I have no idea about Rama and his lifestyle so I can't speak for him. I'd love to have his size lol but that's very hard to achieve even for me who can put on muscle relatively easy.

The biggest problem for me is that I am an endomorph, so sure, I can put on muscle, but I usually end up putting on fat even easier. So dude you're not the only one who struggles with that.

The way I structure my eating habits right now is that I think of cheat meals as something to look foward to. So for example, I will probably have Popeye's today for lunch. But I'll order 2 pieces with no fries, and a diet soda.

I find I stop the cravings for junk food like this, while keeping my calories low. My other meals are super lean, either Protein shakes, or salad with tuna/chicken breasts, etc.

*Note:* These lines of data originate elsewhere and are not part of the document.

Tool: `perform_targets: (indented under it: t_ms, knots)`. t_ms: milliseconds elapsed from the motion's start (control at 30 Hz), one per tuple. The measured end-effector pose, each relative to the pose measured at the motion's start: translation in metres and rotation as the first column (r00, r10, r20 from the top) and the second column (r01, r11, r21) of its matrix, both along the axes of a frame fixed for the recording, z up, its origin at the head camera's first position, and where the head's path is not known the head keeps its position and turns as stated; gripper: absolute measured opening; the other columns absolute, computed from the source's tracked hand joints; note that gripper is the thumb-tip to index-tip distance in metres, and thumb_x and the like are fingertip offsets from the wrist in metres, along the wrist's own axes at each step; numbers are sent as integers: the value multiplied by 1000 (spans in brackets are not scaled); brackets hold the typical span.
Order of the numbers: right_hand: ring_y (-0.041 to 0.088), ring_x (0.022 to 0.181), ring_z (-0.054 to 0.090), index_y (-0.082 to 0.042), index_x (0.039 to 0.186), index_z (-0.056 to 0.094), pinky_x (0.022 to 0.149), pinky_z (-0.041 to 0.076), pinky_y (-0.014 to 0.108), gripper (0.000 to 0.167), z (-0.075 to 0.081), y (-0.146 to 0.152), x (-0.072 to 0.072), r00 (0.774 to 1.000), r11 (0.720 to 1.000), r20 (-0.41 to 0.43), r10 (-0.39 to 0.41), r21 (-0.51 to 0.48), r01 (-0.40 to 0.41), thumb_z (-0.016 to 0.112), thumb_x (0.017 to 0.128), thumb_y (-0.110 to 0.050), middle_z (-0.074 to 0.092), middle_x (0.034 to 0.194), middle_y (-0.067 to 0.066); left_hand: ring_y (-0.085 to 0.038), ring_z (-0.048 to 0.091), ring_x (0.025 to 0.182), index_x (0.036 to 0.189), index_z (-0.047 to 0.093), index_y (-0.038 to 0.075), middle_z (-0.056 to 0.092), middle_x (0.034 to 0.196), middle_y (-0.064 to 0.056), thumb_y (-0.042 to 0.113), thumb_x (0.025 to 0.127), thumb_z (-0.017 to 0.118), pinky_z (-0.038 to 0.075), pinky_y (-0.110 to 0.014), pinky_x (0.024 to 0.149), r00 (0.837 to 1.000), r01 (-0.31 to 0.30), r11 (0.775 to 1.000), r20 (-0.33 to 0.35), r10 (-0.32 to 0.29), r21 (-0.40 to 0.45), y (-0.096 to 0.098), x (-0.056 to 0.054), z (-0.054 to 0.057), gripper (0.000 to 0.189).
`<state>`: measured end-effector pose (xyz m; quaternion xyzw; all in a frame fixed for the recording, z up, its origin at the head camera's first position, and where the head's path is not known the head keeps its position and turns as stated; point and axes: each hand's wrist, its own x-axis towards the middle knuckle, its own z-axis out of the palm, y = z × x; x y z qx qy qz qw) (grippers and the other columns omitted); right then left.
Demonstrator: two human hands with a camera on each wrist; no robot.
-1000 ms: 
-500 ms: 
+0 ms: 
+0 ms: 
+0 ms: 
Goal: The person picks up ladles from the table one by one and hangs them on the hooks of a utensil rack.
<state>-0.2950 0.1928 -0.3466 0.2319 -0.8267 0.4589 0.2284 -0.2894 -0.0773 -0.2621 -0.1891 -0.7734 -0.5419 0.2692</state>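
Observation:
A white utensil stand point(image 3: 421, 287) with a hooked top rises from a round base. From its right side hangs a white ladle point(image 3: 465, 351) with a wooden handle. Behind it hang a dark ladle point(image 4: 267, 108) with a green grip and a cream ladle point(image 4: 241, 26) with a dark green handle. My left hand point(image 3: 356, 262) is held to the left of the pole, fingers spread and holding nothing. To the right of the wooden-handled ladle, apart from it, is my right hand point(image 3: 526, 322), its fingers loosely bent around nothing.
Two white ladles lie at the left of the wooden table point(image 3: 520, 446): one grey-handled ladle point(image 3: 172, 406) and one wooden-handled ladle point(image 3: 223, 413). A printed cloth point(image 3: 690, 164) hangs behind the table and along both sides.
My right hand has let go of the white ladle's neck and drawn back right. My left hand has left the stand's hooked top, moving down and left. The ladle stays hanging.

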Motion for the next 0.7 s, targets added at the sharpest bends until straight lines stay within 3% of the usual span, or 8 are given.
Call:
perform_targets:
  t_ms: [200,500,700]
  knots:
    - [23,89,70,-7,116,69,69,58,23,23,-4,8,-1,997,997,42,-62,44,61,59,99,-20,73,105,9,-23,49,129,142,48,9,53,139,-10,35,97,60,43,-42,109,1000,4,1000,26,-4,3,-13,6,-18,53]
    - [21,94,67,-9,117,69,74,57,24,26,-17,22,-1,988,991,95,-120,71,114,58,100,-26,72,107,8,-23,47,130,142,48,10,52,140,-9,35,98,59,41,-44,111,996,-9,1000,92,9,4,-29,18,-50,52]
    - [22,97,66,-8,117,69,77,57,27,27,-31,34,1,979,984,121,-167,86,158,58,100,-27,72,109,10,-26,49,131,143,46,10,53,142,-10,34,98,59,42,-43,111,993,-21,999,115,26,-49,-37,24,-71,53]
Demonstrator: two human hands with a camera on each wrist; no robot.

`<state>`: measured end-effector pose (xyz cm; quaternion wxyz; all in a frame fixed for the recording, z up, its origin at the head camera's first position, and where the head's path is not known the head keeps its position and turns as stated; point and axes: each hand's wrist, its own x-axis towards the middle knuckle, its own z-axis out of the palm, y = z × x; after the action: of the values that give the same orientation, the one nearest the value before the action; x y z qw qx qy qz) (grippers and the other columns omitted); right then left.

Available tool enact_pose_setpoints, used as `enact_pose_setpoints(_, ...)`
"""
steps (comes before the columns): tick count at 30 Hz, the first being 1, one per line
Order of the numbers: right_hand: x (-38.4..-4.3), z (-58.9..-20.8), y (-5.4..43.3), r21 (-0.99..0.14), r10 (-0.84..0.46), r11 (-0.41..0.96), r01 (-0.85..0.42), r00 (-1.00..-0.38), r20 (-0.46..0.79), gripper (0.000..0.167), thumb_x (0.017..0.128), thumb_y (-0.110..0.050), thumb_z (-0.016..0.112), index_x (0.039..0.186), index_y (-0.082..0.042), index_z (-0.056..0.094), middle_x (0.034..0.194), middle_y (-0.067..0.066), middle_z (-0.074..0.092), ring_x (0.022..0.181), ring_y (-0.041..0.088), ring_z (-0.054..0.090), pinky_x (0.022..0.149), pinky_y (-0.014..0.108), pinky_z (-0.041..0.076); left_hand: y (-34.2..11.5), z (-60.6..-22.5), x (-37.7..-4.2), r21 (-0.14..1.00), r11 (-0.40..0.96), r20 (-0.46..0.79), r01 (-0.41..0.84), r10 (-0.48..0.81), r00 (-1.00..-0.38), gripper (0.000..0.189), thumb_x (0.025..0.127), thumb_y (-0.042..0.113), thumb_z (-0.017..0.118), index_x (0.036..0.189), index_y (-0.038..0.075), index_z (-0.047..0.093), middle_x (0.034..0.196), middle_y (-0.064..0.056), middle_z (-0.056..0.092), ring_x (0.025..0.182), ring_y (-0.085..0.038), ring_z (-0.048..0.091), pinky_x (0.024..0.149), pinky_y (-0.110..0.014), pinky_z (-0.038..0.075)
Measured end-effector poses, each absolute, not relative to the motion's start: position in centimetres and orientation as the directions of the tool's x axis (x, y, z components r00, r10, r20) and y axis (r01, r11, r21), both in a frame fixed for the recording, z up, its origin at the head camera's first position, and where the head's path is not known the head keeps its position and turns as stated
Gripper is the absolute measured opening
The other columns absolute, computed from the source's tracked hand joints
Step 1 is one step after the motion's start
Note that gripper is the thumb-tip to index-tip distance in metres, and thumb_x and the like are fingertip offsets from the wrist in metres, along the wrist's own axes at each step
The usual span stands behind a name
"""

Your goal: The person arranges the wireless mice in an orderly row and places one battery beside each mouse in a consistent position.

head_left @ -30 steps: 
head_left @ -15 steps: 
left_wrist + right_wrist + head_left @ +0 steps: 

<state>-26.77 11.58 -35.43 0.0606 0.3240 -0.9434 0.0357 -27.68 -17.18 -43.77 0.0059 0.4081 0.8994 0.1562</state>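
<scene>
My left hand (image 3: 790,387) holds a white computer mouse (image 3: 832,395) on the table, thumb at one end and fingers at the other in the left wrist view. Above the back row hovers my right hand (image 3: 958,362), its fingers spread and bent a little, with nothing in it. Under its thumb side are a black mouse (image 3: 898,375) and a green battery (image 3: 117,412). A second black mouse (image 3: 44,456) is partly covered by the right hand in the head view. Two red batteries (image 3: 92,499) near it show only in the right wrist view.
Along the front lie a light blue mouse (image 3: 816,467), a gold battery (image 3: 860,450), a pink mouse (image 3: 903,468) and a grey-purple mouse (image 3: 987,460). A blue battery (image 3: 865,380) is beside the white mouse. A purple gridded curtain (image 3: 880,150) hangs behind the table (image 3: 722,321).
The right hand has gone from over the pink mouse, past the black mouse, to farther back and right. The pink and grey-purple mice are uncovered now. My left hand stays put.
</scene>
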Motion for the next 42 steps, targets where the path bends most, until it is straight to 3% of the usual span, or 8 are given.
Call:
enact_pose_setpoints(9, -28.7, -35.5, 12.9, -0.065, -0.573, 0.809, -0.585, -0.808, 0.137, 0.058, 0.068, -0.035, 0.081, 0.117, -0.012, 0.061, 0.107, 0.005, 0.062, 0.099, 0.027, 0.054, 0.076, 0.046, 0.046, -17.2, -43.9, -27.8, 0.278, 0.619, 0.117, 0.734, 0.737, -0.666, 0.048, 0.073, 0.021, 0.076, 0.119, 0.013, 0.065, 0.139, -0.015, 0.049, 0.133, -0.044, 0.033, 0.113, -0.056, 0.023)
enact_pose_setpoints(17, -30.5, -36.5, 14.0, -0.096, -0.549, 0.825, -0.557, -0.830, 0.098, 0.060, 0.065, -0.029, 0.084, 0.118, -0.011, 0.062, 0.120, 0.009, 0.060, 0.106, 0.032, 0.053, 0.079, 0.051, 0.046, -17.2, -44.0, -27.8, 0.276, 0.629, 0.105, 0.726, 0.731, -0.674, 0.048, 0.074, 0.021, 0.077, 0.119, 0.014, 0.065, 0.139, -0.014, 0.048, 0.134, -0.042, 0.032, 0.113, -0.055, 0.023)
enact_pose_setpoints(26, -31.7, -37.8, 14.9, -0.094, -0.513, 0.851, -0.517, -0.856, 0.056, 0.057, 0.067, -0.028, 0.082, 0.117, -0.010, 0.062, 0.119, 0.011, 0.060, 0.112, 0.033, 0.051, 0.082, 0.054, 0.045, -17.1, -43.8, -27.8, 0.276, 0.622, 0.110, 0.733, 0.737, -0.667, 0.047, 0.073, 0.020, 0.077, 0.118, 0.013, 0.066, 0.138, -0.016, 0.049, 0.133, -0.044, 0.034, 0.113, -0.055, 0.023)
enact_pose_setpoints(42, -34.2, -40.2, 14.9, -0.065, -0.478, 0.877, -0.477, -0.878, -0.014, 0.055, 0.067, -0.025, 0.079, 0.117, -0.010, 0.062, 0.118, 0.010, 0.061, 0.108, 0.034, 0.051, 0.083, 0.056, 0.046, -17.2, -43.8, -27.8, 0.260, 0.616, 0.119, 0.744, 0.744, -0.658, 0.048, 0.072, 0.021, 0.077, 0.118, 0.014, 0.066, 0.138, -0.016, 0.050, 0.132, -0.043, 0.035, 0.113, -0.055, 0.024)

To keep the weight off what you need is to do it build muscle. I see so many guys that don't lift weights. There's one guy in particular who is like 140lbs and still has a bit of a belly. He's obsessed with losing it, but it won't happen if he doesn't lift weights, as he's weak and small everywhere else.

I'll sum it up with something I saw on someone's desk a while back. It was a saying: "Nothing tastes as good as skinny feels".

It's up to you to decide if that applies to your life.
I tuned out as soon as I read "endomorph." The nonsense you're spouting there isn't scientific at all, and is borderline quackery.
As soon as I spouted "Endomorph" you considered what I'm saying quackery?

How about you educate yourself? Here's a start:

http://www.muscleandstrength.com/art...endomorph.html

I actually fit that description quite well. As an endomorph, I've found it extremely difficult to get below 14% body fat, and like Vernardhi was saying, at that stage of the game I was not willing to do what it would take to get lower. As you can see from my pic, I didn't really have definition, I'm just bulky, and my legs are very strong compared to the rest of my body.

If you want to get scientific, it's a simple formula. You eat less than you burn, and you lose weight. What you eat helps make the weight loss faster because it helps your body manage different hormones to allow the body to burn more calories.

Exercise does the same. Cardio uses your leg muscles primarily to burn calories, as does weightlifting. weightlifting has the advantage that it will lead to muscle gain, and the more muscle you have, the more calories you burn.

What's quackery about that?
The "three basic body types" stuff is quackery, as it has no basis in science or medicine.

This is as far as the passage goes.